Cajetería Ajpop in Guatemala
Jesús Manuel García and the art of the box
Text/Photos by Hilary Kilpatric
“My favorite part of my work is shaping the pinewood into boxes. I love the feeling of starting out with a simple piece of wood and finishing with a finely crafted box,” explains Jesús Manuel García, leader of the artisan group Cajetería Ajpop.
García was born in a small village in the department of Totonicapán and moved to its capital when he married 30 years ago. “Box making is the work of the men in my wife’s family. I married into the family and represent the fourth generation of the family to do this type of work. When we got married her family taught me how to make the boxes and I decided to dedicate myself to improving the craft and making it more attractive and respected as a form of craftsmanship,” García said.

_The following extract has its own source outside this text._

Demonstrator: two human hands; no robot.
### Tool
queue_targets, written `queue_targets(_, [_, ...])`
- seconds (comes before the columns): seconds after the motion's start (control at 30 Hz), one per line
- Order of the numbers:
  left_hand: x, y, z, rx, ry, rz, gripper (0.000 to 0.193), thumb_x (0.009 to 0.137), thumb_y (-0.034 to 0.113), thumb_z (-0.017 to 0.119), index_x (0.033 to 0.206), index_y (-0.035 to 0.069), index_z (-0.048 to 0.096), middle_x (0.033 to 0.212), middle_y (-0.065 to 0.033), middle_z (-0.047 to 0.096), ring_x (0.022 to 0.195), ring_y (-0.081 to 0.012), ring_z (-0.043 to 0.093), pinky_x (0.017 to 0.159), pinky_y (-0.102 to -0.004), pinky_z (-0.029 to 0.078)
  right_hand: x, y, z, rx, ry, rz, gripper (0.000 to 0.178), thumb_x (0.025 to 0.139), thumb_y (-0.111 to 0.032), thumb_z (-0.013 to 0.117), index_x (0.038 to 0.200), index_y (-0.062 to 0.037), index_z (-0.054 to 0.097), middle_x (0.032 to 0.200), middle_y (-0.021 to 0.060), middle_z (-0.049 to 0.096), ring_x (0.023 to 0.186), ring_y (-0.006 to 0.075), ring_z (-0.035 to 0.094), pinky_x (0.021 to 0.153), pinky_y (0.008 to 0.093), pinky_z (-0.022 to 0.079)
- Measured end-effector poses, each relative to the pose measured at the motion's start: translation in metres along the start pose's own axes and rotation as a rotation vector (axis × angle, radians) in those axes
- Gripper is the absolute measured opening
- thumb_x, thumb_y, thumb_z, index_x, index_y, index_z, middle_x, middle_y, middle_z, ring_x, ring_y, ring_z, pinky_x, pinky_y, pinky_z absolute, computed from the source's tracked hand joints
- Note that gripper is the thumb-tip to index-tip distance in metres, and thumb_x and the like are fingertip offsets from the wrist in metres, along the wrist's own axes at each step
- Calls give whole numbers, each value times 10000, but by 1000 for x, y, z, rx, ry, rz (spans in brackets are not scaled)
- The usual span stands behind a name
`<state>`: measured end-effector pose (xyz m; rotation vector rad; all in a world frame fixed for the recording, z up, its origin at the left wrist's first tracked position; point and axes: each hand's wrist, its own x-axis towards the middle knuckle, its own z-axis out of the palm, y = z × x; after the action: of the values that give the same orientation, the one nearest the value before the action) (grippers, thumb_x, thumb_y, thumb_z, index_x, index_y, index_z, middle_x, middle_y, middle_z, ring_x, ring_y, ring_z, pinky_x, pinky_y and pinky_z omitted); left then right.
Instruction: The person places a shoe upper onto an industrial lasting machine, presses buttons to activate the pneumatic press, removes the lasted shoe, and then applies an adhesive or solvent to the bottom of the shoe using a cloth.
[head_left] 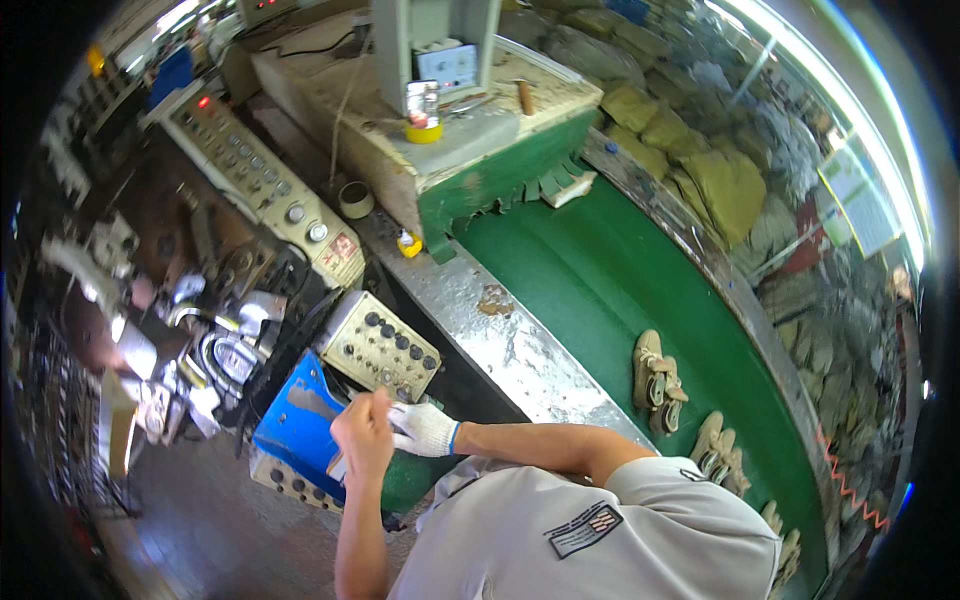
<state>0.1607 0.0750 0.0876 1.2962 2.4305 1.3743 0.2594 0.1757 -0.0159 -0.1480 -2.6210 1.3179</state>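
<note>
My left hand [362, 437] is bare and raised in front of my body, with its fingers curled closed. What lies in them, if anything, is hidden. Close against it is my right hand [426, 430] in a white knit glove with a blue cuff edge. The gloved fingers point toward the left hand, and their tips are partly covered by it. Just beyond both hands stands a cream control box [378, 347] with black knobs. A blue metal panel [300, 410] sits beside the left hand.
A machine with metal clamps [228, 357] stands at left beside a long control panel [270, 190]. To the right, a green conveyor belt [590, 275] carries several beige shoes [655, 375]. A phone [422, 103] and yellow tape roll [424, 132] rest on the far bench.
</note>
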Motion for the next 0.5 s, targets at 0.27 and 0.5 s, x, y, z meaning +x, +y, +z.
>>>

He learned how to make and paint the boxes from his father-in-law through hours of practice. Originally the boxes were used by people to store documents and, during marriage, for the wife to bring her things from her house to her husband’s house.
Today, thanks to García’s innovations, they are used to store everything from medicine to earrings, to desserts, to clothing and more. Now an expert in the craft, he is teaching his children how to carry on the tradition and become the fifth generation in the Aj Pop family to master this craft.
Today García lives in Totonicapán with is wife Pasquela Aj Pop and two children, Gerson, 24, and Sonia, 23. One of the things that he is most proud of is that he is able to support his family, including providing his children the financial means to receive a college education, through his work as a craftsman.
García himself carries out every step of the process of creating these finely crafted boxes. First he goes into the forests of Totonicapán to collect the pinewood. Then he cleans the pieces and finds the best ones to use for his boxes. Next he cuts the wood into very thin pieces using his machete. From these thin pieces he selects the ones that he is able to bend and forms them into boxes. He uses the other pieces to create a line of wooden toys for children. Once he has the box, he envisions a design, paints it, and brings the box to life.
As he looks to the future, García has a dream: “My dream is to be invited to show my work in another country, so that more people can get to know my craft.”
Products made by Jesús Manuel García can be found in La Antigua Guatemala at Casa de los Gigantes, 7a calle oriente #18, across the street from the San Francisco Church.